━━━ Data excerpt
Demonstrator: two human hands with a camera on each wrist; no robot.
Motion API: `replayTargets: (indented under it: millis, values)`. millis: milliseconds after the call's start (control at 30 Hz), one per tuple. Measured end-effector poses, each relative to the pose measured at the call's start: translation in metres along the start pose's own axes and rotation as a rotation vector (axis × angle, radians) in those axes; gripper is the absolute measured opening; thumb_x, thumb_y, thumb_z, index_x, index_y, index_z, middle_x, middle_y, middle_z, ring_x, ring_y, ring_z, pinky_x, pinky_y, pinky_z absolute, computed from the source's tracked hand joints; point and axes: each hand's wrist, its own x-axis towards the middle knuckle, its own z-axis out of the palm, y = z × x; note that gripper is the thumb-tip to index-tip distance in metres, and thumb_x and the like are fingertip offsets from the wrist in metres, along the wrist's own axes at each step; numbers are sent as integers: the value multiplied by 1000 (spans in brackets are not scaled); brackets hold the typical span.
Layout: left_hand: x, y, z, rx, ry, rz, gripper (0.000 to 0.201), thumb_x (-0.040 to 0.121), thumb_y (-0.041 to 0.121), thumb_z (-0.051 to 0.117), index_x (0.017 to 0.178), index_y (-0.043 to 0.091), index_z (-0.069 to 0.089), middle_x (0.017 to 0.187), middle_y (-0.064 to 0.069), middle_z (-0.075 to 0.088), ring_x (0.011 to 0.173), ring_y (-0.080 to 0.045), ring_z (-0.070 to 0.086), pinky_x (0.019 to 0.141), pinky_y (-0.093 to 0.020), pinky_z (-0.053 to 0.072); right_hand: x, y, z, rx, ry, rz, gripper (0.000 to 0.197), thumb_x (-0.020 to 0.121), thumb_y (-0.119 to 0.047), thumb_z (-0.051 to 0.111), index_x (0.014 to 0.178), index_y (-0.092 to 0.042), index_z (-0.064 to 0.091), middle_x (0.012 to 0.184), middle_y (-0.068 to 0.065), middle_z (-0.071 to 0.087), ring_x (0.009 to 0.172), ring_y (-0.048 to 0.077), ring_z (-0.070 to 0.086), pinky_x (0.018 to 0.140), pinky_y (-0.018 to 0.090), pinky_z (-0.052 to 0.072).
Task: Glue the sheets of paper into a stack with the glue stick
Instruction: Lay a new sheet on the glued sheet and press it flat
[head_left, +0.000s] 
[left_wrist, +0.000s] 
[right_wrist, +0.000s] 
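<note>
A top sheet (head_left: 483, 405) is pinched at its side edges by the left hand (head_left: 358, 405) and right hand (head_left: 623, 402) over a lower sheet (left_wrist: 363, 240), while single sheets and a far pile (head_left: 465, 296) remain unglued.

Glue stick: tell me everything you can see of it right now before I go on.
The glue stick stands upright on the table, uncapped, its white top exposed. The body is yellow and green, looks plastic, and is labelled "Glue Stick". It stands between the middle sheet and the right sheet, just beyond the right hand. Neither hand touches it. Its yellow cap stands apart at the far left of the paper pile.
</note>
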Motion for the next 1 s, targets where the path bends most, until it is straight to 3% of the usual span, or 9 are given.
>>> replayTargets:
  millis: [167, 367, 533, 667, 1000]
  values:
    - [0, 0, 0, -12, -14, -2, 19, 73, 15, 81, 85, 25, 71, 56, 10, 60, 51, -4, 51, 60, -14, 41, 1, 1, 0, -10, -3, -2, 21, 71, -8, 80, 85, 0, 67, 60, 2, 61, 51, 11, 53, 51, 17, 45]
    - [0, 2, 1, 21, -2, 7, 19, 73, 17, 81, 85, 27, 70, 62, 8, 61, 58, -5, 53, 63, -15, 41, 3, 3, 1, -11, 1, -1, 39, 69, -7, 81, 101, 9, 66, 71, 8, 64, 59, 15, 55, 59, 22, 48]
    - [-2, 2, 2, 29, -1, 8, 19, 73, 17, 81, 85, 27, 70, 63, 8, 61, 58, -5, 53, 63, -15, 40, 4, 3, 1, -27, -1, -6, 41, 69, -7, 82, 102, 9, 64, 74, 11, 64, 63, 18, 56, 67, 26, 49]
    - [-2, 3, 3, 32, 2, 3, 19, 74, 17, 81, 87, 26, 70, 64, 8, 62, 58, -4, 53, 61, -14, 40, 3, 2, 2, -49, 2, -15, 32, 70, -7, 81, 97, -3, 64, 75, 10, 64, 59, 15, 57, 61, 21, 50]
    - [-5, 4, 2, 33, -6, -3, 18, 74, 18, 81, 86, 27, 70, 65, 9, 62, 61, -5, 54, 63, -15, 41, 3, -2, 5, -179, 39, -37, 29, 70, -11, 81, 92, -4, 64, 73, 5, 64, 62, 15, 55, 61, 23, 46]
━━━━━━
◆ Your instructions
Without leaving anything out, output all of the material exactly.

◆ Written answer
Demonstrator: two human hands with a camera on each wrist; no robot.
Motion API: `replayTargets: (indented under it: millis, values)`. millis: milliseconds after the call's start (control at 30 Hz), one per tuple. Measured end-effector poses, each relative to the pose measured at the call's start: translation in metres along the start pose's own axes and rotation as a rotation vector (axis × angle, radians) in those axes; gripper is the absolute measured opening; thumb_x, thumb_y, thumb_z, index_x, index_y, index_z, middle_x, middle_y, middle_z, ring_x, ring_y, ring_z, pinky_x, pinky_y, pinky_z absolute, computed from the source's tracked hand joints; point and axes: each hand's wrist, its own x-axis towards the middle knuckle, its own z-axis out of the palm, y = z × x; note that gripper is the thumb-tip to index-tip distance in metres, and thumb_x and the like are fingertip offsets from the wrist in metres, along the wrist's own axes at each step; numbers are sent as integers: the value multiplied by 1000 (spans in brackets are not scaled); brackets hold the typical span.
Layout: left_hand: x, y, z, rx, ry, rz, gripper (0.000 to 0.201), thumb_x (-0.040 to 0.121), thumb_y (-0.041 to 0.121), thumb_z (-0.051 to 0.117), index_x (0.017 to 0.178), index_y (-0.043 to 0.091), index_z (-0.069 to 0.089), middle_x (0.017 to 0.187), middle_y (-0.064 to 0.069), middle_z (-0.075 to 0.088), ring_x (0.011 to 0.173), ring_y (-0.080 to 0.045), ring_z (-0.070 to 0.086), pinky_x (0.019 to 0.141), pinky_y (-0.093 to 0.020), pinky_z (-0.053 to 0.072); right_hand: x, y, z, rx, ry, rz, gripper (0.000 to 0.197), thumb_x (-0.020 to 0.121), thumb_y (-0.119 to 0.047), thumb_z (-0.051 to 0.111), index_x (0.014 to 0.178), index_y (-0.092 to 0.042), index_z (-0.064 to 0.091), middle_x (0.012 to 0.184), middle_y (-0.068 to 0.065), middle_z (-0.071 to 0.087), ring_x (0.009 to 0.172), ring_y (-0.048 to 0.077), ring_z (-0.070 to 0.086), pinky_x (0.018 to 0.140), pinky_y (-0.018 to 0.090), pinky_z (-0.052 to 0.072).
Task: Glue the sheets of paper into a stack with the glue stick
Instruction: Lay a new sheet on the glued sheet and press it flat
[head_left, +0.000s] 
[left_wrist, +0.000s] 
[right_wrist, +0.000s] 
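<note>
A top sheet (head_left: 483, 405) is pinched at its side edges by the left hand (head_left: 358, 405) and right hand (head_left: 623, 402) over a lower sheet (left_wrist: 363, 240), while single sheets and a far pile (head_left: 465, 296) remain unglued.

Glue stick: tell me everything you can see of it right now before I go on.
The glue stick stands upright on the table, uncapped, its white top exposed. The body is yellow and green, looks plastic, and is labelled "Glue Stick". It stands between the middle sheet and the right sheet, just beyond the right hand. Neither hand touches it. Its yellow cap stands apart at the far left of the paper pile.
</note>
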Motion for the next 1 s, targets where the path bends most, until it is straight to 3% of the usual span, or 9 are given.
>>> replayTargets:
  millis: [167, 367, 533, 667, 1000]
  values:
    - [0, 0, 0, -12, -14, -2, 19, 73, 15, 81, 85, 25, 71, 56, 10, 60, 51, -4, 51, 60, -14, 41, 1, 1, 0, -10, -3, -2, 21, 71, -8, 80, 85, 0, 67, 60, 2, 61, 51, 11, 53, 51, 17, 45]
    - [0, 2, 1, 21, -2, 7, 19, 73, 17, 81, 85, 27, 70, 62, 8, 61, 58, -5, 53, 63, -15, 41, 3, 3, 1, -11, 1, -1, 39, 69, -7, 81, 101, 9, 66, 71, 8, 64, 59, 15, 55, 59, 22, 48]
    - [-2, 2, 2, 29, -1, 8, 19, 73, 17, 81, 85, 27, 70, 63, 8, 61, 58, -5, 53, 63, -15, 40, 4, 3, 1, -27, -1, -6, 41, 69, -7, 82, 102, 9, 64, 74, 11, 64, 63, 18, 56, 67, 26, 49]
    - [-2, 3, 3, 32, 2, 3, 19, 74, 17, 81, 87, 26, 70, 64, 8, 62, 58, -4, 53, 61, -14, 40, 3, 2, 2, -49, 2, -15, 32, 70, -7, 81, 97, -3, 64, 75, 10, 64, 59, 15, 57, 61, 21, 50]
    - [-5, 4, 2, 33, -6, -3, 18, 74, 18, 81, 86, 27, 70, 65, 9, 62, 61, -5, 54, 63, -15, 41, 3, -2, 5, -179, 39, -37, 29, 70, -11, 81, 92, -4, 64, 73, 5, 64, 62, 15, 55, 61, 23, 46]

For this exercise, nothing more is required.